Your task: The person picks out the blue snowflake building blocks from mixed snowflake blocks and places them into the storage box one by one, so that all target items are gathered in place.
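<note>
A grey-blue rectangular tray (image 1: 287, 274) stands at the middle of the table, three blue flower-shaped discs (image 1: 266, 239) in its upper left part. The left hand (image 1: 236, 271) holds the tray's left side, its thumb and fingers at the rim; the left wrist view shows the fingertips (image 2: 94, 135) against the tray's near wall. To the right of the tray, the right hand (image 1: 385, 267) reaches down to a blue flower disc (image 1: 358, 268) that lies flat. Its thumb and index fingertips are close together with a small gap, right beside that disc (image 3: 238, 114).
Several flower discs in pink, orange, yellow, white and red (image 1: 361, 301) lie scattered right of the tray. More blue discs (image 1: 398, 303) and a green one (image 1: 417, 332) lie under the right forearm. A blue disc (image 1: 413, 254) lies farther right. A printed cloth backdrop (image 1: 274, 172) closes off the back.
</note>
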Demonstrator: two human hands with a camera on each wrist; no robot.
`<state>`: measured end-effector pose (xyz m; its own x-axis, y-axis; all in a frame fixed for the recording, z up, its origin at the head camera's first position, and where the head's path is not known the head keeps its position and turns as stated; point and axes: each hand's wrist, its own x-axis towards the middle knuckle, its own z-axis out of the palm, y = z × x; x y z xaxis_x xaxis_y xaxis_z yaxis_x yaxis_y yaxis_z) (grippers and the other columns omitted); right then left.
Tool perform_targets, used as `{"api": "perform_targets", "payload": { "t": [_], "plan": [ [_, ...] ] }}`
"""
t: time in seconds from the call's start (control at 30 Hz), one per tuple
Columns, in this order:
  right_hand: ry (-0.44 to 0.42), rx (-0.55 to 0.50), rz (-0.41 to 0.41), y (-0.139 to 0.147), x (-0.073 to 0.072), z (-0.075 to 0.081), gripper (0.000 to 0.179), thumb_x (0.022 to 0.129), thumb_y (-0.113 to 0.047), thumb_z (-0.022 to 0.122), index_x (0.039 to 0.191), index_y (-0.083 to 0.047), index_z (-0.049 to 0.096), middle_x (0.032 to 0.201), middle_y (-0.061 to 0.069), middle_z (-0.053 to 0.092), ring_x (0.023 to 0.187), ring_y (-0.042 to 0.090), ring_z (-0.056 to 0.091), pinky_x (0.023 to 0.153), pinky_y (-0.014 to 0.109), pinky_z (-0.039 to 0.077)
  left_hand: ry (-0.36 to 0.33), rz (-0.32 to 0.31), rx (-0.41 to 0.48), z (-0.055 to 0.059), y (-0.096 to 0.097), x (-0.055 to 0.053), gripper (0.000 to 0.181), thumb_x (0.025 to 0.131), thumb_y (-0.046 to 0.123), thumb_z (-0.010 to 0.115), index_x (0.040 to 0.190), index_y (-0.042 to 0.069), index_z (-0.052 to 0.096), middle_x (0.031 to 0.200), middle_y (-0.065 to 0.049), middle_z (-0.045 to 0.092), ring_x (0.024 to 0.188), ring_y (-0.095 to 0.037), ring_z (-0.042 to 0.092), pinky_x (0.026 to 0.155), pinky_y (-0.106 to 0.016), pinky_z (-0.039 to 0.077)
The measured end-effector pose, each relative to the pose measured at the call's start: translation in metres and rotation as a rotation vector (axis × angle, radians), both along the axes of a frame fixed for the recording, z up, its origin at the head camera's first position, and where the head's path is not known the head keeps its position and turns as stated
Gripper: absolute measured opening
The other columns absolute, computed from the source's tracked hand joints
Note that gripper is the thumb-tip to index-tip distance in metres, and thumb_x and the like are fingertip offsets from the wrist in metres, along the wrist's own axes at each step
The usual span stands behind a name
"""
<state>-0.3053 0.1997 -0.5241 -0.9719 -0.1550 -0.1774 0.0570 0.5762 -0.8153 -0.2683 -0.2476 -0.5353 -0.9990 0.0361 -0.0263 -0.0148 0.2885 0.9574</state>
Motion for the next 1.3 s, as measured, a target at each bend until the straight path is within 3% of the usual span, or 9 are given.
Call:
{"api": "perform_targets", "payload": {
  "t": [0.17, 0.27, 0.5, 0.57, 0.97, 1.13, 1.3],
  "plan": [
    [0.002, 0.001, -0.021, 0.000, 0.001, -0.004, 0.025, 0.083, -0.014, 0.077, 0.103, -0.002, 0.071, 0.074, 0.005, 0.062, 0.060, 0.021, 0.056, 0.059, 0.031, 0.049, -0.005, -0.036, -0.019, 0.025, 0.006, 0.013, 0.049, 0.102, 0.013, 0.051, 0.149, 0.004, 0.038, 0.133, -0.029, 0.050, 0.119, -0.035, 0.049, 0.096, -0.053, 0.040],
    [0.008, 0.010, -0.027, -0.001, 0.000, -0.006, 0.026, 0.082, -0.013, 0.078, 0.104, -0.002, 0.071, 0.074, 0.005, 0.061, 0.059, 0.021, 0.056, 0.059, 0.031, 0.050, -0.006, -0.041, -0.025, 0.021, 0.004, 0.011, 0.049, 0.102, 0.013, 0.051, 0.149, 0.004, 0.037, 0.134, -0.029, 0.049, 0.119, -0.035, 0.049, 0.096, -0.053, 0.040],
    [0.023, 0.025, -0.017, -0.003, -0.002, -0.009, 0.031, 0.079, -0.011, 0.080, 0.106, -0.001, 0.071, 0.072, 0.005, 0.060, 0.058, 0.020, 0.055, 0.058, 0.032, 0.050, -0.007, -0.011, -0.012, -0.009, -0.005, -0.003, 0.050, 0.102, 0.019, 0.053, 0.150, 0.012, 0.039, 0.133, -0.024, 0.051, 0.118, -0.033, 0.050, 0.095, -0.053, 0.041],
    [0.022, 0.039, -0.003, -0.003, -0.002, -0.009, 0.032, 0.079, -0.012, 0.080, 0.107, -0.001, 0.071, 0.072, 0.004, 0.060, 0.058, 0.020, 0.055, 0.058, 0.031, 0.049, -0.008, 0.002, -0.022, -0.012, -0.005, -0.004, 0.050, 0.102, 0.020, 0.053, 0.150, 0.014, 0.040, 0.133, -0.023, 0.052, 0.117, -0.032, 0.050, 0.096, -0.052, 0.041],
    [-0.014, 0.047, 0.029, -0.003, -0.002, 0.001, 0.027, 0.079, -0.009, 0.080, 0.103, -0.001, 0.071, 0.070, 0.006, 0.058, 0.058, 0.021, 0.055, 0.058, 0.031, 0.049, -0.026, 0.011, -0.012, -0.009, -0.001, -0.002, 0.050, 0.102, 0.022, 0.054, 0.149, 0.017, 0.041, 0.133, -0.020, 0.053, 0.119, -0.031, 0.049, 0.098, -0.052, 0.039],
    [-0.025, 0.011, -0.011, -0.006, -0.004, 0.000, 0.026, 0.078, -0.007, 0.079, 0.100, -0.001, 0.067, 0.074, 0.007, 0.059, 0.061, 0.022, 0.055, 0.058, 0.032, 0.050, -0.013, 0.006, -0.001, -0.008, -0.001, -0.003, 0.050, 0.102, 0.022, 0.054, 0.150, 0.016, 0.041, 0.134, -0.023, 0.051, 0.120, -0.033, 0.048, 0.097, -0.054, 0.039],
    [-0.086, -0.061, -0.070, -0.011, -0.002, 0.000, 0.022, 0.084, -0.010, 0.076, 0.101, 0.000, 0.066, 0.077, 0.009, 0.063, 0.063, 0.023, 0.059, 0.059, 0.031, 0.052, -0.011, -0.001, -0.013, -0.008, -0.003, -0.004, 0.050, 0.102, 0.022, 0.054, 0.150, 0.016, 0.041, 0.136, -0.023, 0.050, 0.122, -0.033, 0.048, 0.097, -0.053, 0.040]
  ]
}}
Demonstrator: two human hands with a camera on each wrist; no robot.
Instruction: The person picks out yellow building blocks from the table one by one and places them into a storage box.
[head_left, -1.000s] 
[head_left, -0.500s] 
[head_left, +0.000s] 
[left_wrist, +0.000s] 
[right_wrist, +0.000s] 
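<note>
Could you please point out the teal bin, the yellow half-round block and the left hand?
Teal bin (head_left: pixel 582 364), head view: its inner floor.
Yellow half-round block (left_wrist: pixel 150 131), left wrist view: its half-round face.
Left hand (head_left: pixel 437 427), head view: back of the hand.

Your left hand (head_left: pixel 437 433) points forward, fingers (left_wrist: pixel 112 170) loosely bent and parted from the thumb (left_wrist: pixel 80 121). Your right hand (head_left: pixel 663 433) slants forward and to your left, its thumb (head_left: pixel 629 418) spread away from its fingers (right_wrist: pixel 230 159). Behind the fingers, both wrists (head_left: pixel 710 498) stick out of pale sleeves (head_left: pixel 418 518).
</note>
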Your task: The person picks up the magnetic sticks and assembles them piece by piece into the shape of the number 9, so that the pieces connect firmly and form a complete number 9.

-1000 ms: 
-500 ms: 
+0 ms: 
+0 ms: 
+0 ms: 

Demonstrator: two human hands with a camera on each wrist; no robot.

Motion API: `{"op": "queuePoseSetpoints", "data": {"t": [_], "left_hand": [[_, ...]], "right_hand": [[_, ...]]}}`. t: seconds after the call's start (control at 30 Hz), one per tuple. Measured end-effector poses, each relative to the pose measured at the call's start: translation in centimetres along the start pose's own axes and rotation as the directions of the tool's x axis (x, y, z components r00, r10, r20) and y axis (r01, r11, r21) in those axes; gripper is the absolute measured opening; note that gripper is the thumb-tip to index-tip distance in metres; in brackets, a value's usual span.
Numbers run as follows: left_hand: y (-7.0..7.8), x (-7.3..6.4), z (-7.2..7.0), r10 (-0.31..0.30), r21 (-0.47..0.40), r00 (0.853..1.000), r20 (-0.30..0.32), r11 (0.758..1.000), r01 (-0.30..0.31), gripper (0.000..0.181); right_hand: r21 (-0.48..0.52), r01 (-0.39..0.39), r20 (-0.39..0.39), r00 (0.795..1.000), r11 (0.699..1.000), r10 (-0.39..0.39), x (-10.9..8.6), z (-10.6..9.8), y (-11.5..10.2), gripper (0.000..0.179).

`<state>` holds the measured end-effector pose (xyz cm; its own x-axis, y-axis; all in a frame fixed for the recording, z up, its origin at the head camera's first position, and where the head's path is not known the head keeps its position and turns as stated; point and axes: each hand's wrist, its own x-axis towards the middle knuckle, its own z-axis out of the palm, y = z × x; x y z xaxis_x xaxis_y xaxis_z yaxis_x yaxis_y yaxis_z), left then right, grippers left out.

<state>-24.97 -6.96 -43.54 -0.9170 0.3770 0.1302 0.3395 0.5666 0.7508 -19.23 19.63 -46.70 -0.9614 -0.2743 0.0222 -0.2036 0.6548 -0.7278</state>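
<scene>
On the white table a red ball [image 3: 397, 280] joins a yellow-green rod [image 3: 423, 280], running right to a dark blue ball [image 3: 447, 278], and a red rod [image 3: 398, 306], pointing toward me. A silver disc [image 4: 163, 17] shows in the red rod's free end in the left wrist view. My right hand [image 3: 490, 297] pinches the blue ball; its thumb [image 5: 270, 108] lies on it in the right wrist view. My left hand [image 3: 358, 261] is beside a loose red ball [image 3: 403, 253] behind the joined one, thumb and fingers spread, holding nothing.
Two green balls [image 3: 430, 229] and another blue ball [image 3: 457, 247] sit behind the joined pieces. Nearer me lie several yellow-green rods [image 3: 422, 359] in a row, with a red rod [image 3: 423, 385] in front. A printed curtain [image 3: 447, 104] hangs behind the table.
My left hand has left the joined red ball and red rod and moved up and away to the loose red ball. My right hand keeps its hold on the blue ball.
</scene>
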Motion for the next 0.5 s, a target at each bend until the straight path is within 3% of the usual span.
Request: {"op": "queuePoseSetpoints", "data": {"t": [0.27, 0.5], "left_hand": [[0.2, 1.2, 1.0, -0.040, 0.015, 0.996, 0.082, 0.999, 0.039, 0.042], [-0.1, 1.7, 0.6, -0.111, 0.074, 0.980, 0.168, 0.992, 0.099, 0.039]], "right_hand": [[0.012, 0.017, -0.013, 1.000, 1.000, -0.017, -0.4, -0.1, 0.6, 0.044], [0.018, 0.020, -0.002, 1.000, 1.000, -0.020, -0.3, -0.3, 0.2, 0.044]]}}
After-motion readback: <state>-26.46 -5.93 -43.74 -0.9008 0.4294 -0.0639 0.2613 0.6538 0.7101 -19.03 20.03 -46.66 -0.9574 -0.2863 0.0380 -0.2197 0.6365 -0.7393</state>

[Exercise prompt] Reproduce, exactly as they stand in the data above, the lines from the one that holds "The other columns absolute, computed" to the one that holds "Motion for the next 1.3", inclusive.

[Your solution]
The other columns absolute, computed from the source's tracked hand joints
Note that gripper is the thumb-tip to index-tip distance in metres, and thumb_x and the like are fingertip offsets from the wrist in metres, along the wrist's own axes at each step
The usual span stands behind a name
"""
<state>-0.3053 0.1997 -0.5241 -0.9719 -0.1550 -0.1774 0.0570 0.5762 -0.8153 -0.2683 -0.2476 -0.5353 -0.9990 0.0361 -0.0263 -0.0148 0.2885 0.9574</state>
Motion for the next 1.3 s, as measured, a target at each bend until the straight path is within 3% of the usual span, or 9 are given.

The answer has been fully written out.